### Problem
Return every line below in which "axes" appears.

### Dataset excerpt
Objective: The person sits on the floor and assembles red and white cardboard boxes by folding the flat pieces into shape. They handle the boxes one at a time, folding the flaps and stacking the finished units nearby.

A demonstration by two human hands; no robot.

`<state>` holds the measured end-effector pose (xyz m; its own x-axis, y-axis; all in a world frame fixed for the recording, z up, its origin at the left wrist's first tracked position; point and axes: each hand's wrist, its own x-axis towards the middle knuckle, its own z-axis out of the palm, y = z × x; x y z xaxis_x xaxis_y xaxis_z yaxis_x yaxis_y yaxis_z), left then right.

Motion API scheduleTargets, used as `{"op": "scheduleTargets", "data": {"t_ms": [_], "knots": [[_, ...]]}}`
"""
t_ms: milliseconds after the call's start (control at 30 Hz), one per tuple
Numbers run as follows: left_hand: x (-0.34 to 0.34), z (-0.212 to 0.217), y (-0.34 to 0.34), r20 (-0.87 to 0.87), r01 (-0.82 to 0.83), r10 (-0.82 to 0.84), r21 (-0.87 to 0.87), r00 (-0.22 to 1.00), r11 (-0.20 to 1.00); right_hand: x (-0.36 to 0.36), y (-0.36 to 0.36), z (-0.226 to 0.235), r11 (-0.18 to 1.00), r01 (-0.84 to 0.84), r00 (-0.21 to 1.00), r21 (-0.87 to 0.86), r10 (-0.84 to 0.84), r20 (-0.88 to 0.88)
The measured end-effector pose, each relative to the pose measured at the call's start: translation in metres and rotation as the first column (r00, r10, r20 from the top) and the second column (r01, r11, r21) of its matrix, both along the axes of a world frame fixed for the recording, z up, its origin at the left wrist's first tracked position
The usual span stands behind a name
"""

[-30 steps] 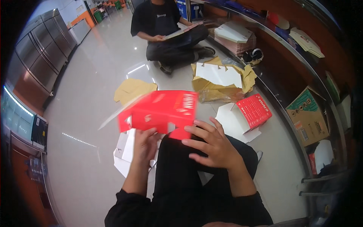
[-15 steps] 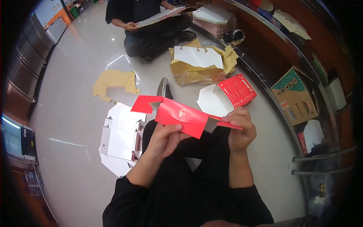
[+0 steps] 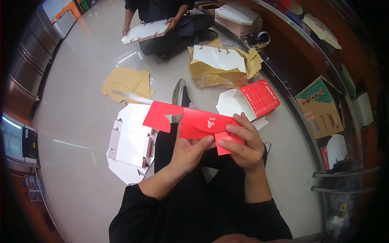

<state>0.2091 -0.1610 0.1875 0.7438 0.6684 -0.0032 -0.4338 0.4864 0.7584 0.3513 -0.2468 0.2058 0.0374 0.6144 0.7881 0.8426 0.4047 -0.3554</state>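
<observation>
A red cardboard box blank [image 3: 198, 121], partly folded, is held up over my lap with both hands. My left hand [image 3: 188, 154] grips its lower edge, thumb on the red face. My right hand [image 3: 245, 143] presses its fingers over the right end, where a flap is bent across the front. A second flap sticks out to the left. Beyond my right hand stands a folded red and white box [image 3: 259, 99], open toward the left. White flat box blanks [image 3: 131, 135] lie stacked on the floor to the left of my legs.
Across from me a seated person [image 3: 162, 24] holds white blanks. Brown wrapping paper [image 3: 255, 62] surrounds more blanks, with another paper piece [image 3: 129, 81] at left. A pile of blanks [image 3: 237, 20] stands behind. Along the right runs a shelf with a carton [image 3: 320, 107].
My right hand has moved left and folded the right-hand flap over the front of the red blank. The person opposite has lowered their blanks and shifted them left.
</observation>
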Motion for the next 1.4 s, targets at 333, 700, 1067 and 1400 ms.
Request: {"op": "scheduleTargets", "data": {"t_ms": [333, 700, 1067, 1400], "knots": [[0.009, -0.014, 0.002, 0.030, 0.019, -0.019, 0.008, 0.999, 1.000, -0.017, 0.003, -0.020, 0.994, 0.093, 0.989, -0.048, -0.098, -0.113], [0.004, -0.017, 0.000, 0.062, 0.143, -0.140, -0.032, 0.988, 0.989, -0.019, 0.007, -0.048, 0.985, 0.148, 0.984, 0.085, -0.138, -0.109], [0.019, -0.045, -0.019, -0.267, 0.321, -0.265, 0.197, 0.927, 0.926, 0.022, -0.008, -0.065, 0.992, -0.108, 0.283, -0.059, -0.026, -0.959], [0.042, -0.064, -0.059, -0.398, 0.481, -0.355, 0.280, 0.846, 0.831, 0.068, -0.043, -0.064, 0.865, 0.108, 0.619, -0.491, -0.445, -0.648]]}}
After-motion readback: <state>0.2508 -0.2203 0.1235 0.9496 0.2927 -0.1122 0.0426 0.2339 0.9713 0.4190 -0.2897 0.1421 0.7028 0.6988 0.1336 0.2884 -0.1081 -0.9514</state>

### Reply
`<state>` holds the measured end-effector pose (xyz m; its own x-axis, y-axis; all in a world frame fixed for the recording, z up, its origin at the left wrist's first tracked position; point and axes: each hand's wrist, its own x-axis towards the middle knuckle, its own z-axis out of the palm, y = z × x; x y z xaxis_x xaxis_y xaxis_z yaxis_x yaxis_y yaxis_z), left then right.
The measured end-effector pose, each relative to the pose measured at the call's start: translation in metres and rotation as the first column (r00, r10, r20 from the top) and the second column (r01, r11, r21) of its matrix, both along the axes of a world frame fixed for the recording, z up, its origin at the left wrist's first tracked position

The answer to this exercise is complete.